Monday, December 9, 2013

Warning! There's a Finger in There...

The other day at work, we had a potluck for a colleague's going-away party. Being in the "I eat everything I see" stage of my pregnancy (that stage lasts about 9 months) I showed up early.

My coworkers have this annoying habit of not letting anyone nibble until it's all prepared. I have this annoying habit of not caring and eating anyway. Sorry, but a potluck for 30+ people takes WAY too long to set up. You think I can resist dipping potato chips into hummus? Show me the person who can.

More confusion with the French language, which happens nearly everyday in my Paris life
A finger of whisky
My friend Fanny popped in with homemade pizza squares and asked me to heat them up while she finished something for work. No problem! If by "heat them up" she meant "eat them up" (see what I did there?).

A nanosecond after the microwave dinged, I shoved a pizza slice in my mouth and parked my ever-growing butt on the couch.

"Attention, il y a un doigt dedans!" My co-worker's warning - Watch out, there's a finger in there - made no sense. I shrugged off her comment and continued stuffing my face.

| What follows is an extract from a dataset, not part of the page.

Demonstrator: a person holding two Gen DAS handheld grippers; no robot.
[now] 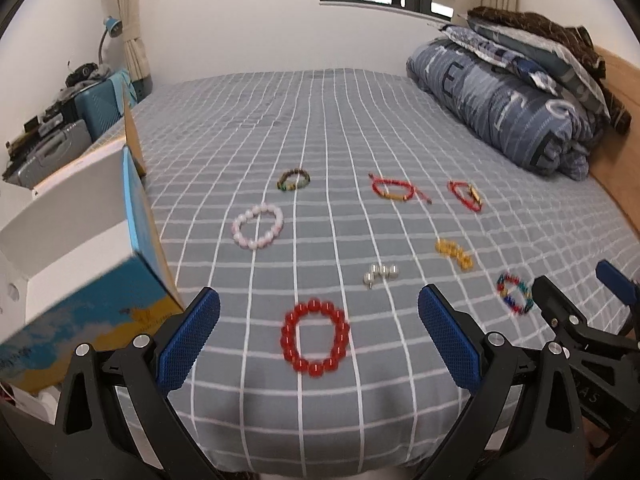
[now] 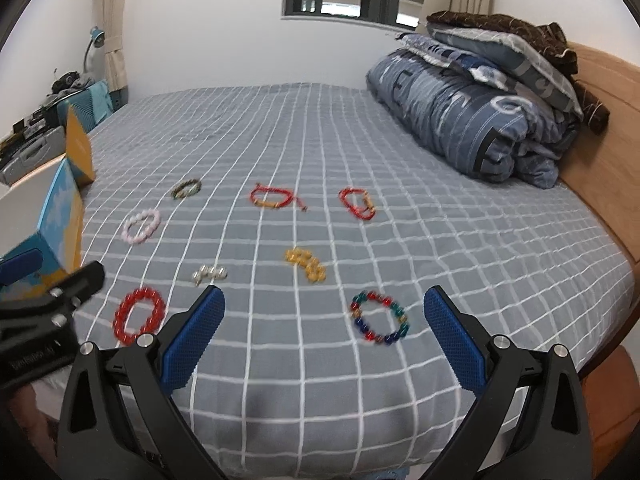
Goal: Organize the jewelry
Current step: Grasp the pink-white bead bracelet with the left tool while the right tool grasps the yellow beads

What did she mean that there was a finger in there? Was it a French expression? I often misunderstood those. Or maybe it's like if you only want a little whiskey you say "just a finger." So maybe she meant there weren't that many pizza slices? As in, it wouldn't be enough for me? Oh, maybe she meant not to eat them all because there weren't that many AND other people may want to eat them. I guess that was it. Still, a roundabout way to say it.

And also, way too late, honey. I'd already made it more than halfway through the tupperware container before I'd worked out what I thought she meant.


Colleagues trickled into the lunchroom as I avoided their gaze. I should have been embarrassed about how much pizza I'd hogged but I was more afraid they would take it away from me.

"Where's my pizza?" Fanny asked.

Whoops. "Over here, Fanny!" I said, licking my fingers after polishing off the last slice. "Sorry, I just couldn't help myself."

"Ha, no problem. Glad they were so tasty! So, did you find my finger in there?"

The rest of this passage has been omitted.